Are all Russians & Allied Soldiers Nasty and Evil? No, but those that were, deserved to be punished as much as the Nazi Monsters who were rightly tried and killed.Yet The Americans, French and British were too frightened of Stalin to make the Russians Accountable for their own crimes that they committed on Germans, Poles, Czechs, Hungarians, Austrians, Romanians, Ukrainians etc

Terrible things happen in war which shouldnt happen and certain people abuse there position-See Iraq for example as these things go on today even by Americans and Brits. Many Germans, Austrians were not Nazis nor were they all Nasty evil people as many people make out but just Normal people who often went to fight not for Hitler but for there Country and to avenge the Versaille Treaty which still angered many Germans who felt they was unfairly punished after WWI. Hitler used much of this anger to get into power and had some breaks along the way to get in to power. He also brought fear into many Germans after killing many who spoke against him especially after the Night of the Long Knives in 1934. But as ever many like to see all Germans as Nazi´s and nasty people-having lived in England with a German father know much about this.

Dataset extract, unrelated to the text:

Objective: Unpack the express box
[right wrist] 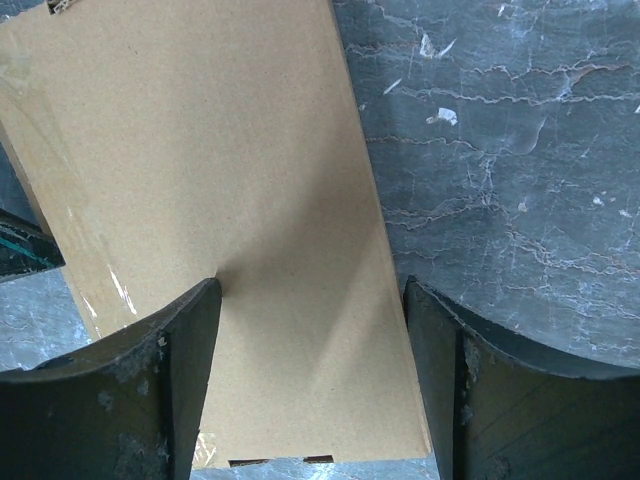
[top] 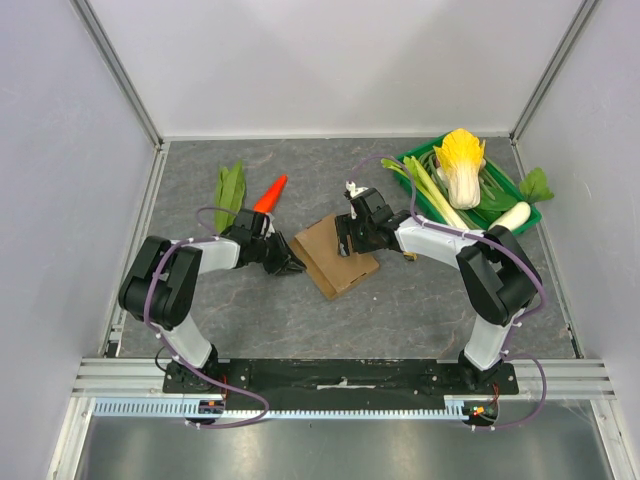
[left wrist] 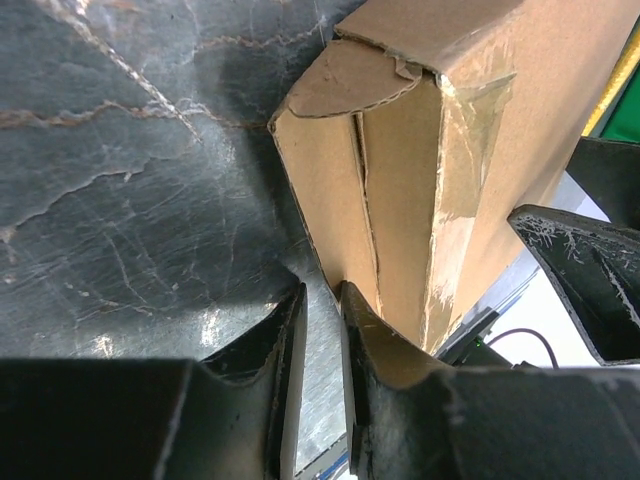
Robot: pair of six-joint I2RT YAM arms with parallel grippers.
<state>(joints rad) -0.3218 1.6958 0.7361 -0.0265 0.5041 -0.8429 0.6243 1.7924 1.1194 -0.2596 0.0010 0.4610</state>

Why shouldnt Germans be allowed to talk about this side of the War? The war affected Millions of people in different ways-many in a terrible way. Just because they are German or whatever why shouldnt they be allowed to look and make programmes on it? The war shouldnt be a Taboo subject and no German or any other should be made to feel bad about what happened f they didnt commit any crimes. Its history and hopefully while looking at it the mistakes of individuals and Nations can be learned. What is sad, is that Germans. who were not born, still feel made to feel "Dirty" about events in an era they way not born in. The programmes were very interesting and shows a side that often isnt reported about. The Christiansen Stuff I didnt see.
MonksTown
To a certain extent there was "victors justice" which meant that arguable war crimes committed by the Allies never came to trial.

It could be argued that the Ribbentrop-Molotov pact to divide Poland or the (deliberately instigated ?) 1930s Ukranian Famine etc were equally war crimes or crimes against humanity by by Stalin. But it is still different from Nazi Germany's agressive war of destruction against its eastern neighbours and the industrialised Holocaust.

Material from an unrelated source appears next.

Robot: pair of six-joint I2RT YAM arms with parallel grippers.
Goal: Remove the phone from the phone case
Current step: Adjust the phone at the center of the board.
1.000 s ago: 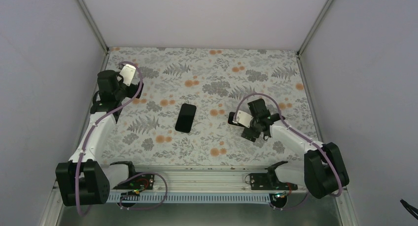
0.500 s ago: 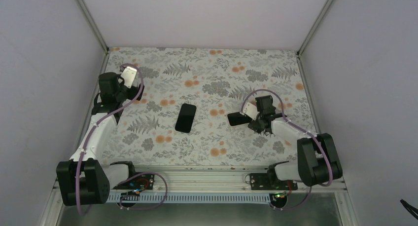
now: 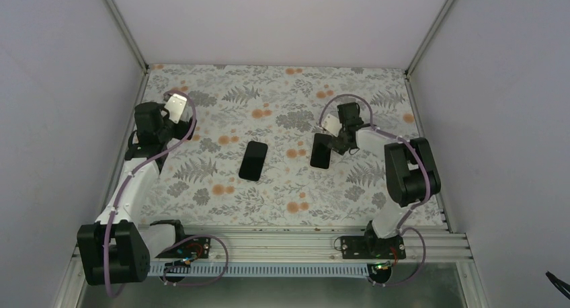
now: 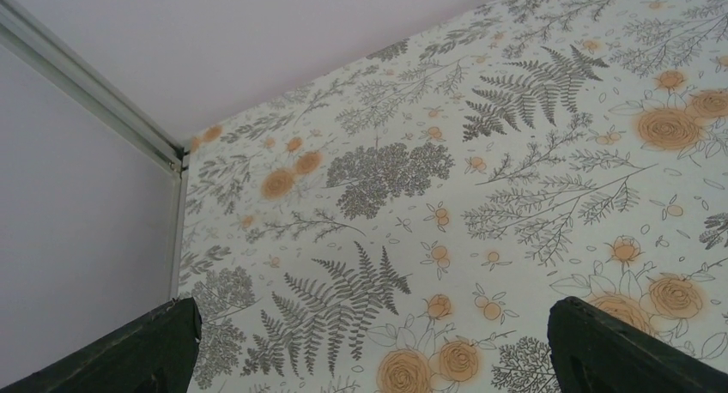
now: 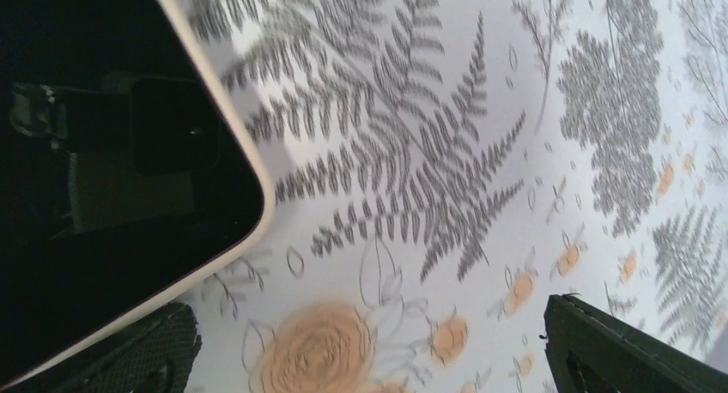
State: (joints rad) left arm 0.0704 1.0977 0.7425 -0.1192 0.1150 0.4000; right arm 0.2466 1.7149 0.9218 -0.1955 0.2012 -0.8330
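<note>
1. Right arm swings inward and away from its base since the earlier frames, carrying its gripper (image 3: 341, 134) up the table toward the far side. The dark slab beside it turns from lying crosswise to lying lengthwise.
2. That slab reads as the phone (image 3: 320, 150). The right wrist view shows a glossy black face with a pale rim (image 5: 103, 153), flat on the floral cloth (image 3: 282, 99).
3. The right gripper's fingers stand wide apart with only cloth between them. The phone lies off to one side, close to one finger, and is not clamped.
4. The other dark slab at the middle of the table, apparently the phone case (image 3: 253, 160), has not shifted and lies well apart from the phone.
5. The left arm has barely moved. The left gripper (image 4: 369, 346) is spread open over bare cloth, holding nothing.
6. Judging from this, the phone is already out of the case and set down, so the task looks essentially done.
</note>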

I don't think that many people have a problem with recognising that in the displacements and great marches under hunger and duress at the end of WW2 that Germans suffered.

It needs though to be seen in context rather than as a SAT1 2 part drama or an excuse for the schwarz-braun "Vertriebene" Vereine to excert political influence or carry out racist and xenophobic ranting against our neighbours.